Governor of the Department of Santa Cruz
- In office 1920 – 9 September 1924

Personal details
- Born: 18 April 1886 Santa Cruz, Chile
- Died: 19 June 1980 (aged 94) Santiago, Chile
- Party: Radical Party
- Spouse: Berta Rencoret Bezanilla
- Alma mater: University of Chile
- Profession: Lawyer, agriculturalist

= Jorge Urzúa =

Chilean parliamentary (1886–1980)

Jorge Urzúa Urzúa (18 April 1886 – 19 June 1980) was a Chilean lawyer and radical politician who served as a deputy, provincial governor, and Minister of Agriculture during the presidency of Juan Antonio Ríos.

== Biography ==
Urzúa Urzúa was born in Santa Cruz on 18 April 1886, the son of Neftalí Urzúa Rojas and Jovina Urzúa Urzúa.

He completed his primary education at Colegio San Pedro Nolasco and his secondary studies at Colegio San Ignacio in Santiago. He later studied law at the University of Chile, qualifying as a lawyer on 12 May 1912, after presenting the thesis The crime and the civil liability arising from it.

He married Berta Rencoret Bezanilla.

== Professional career ==
Urzúa Urzúa practiced law in Santiago and later served as legal adviser to the Chilean Plebiscitary Commission in Tacna.

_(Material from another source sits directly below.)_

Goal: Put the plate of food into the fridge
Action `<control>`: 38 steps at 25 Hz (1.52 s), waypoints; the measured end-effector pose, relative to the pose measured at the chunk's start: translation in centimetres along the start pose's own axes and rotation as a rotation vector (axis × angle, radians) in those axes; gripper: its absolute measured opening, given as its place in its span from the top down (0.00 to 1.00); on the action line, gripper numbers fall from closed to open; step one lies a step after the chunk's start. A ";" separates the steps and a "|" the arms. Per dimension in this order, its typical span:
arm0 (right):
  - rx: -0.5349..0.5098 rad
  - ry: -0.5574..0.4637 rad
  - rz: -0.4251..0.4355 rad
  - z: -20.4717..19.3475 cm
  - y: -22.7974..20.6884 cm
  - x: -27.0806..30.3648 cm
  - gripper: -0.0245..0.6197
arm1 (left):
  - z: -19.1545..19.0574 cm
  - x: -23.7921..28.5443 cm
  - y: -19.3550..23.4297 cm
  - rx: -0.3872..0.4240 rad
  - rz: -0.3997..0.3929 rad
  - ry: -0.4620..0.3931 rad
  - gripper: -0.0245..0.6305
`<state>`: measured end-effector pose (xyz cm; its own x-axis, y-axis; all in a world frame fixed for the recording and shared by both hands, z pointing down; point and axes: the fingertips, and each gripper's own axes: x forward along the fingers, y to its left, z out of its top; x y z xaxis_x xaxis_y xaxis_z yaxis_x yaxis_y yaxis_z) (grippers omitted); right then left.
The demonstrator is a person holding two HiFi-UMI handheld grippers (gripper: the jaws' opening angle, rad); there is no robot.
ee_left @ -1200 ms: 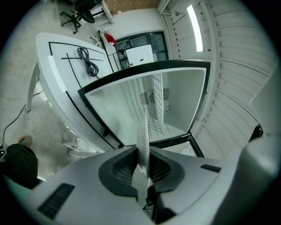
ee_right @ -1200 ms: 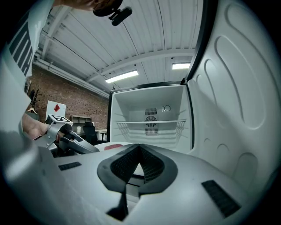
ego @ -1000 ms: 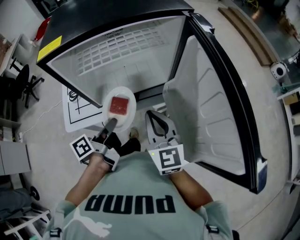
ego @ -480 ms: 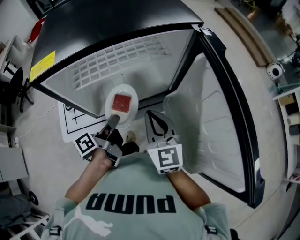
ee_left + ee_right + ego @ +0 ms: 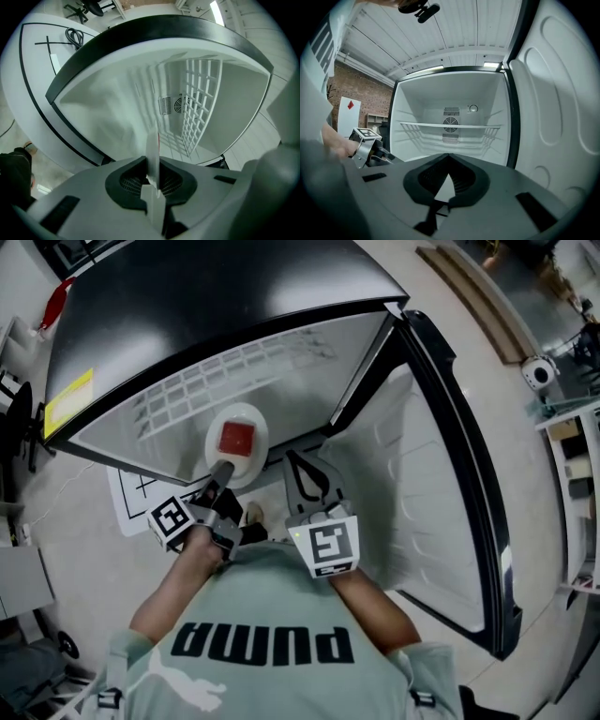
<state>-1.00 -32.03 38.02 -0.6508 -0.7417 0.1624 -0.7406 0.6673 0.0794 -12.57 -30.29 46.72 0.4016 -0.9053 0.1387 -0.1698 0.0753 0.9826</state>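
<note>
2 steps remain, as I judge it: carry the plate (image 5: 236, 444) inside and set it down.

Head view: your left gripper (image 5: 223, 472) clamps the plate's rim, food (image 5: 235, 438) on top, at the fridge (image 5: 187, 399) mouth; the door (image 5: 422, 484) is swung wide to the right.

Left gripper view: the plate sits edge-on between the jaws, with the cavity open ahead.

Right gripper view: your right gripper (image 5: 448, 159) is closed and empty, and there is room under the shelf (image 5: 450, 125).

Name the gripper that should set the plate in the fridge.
Left. The left gripper clamps the plate by its rim, at the open fridge; the right gripper is shut, holding nothing.
</note>
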 end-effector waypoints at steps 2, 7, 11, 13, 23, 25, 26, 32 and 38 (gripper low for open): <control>0.010 0.010 -0.007 -0.1 -0.2 0.4 0.95 | 0.1 0.3 0.2 -0.006 0.006 0.001 0.90; 0.051 0.026 -0.029 -0.9 -1.0 2.1 0.95 | 0.8 1.5 0.9 -0.011 0.008 -0.004 0.90; 0.054 0.032 -0.028 -1.5 -1.3 3.4 0.95 | 1.2 2.6 1.6 -0.006 0.016 -0.006 0.90; 0.053 0.043 -0.027 -1.7 -1.2 3.7 0.95 | 1.4 3.1 1.9 -0.001 0.019 -0.009 0.90; 0.043 0.091 -0.023 -2.5 -0.7 5.1 0.95 | 2.8 5.6 2.0 0.025 0.001 -0.027 0.90; 0.042 0.098 -0.021 -2.6 -0.6 5.4 0.95 | 3.0 6.0 2.1 0.022 0.000 -0.030 0.90; 0.041 0.102 -0.020 -2.7 -0.5 5.6 0.95 | 3.0 6.1 2.3 0.015 0.007 -0.032 0.90; 0.051 0.129 -0.014 -3.4 -0.2 6.0 0.95 | 3.5 7.3 3.2 -0.006 0.026 -0.049 0.90; 0.052 0.152 -0.012 -4.1 -0.4 6.7 0.95 | 3.7 8.1 4.4 -0.029 0.055 -0.055 0.90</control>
<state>-4.38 -36.99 43.16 -0.6117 -0.7283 0.3089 -0.7586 0.6508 0.0322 -13.35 -38.82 51.67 0.3421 -0.9210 0.1864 -0.1635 0.1370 0.9770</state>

He held senior positions within the Caja de Crédito Agrario, serving as head of its legal section and later as general manager and board member from 1939 onward.

He also engaged in agricultural activities, managing the estate La Selva in Santa Cruz.

== Political career ==
A prominent member of the Radical Party, Urzúa Urzúa served as party director and executive committee member of the Popular Front, which supported the election of President Pedro Aguirre Cerda in 1938.

He was appointed Governor of the Department of Santa Cruz by President Arturo Alessandri in 1920, a position he held until September 1924. He also served as Intendant of the former Province of Chiloé.

In the 1924 parliamentary elections, he was elected Deputy for Ancud and Quinchao, but his term ended prematurely following the dissolution of the National Congress on 11 September 1924.

He returned to Congress after being elected Deputy for the 24th Departmental Group (Ancud and Castro) for the 1933–1937 term, and later for the 10th Departmental Group (San Fernando and Santa Cruz) for the 1941–1945 term. During these periods, he served on multiple standing committees.

On 14 May 1945, he was appointed Minister of Agriculture by President Juan Antonio Ríos, a position he held until February 1946.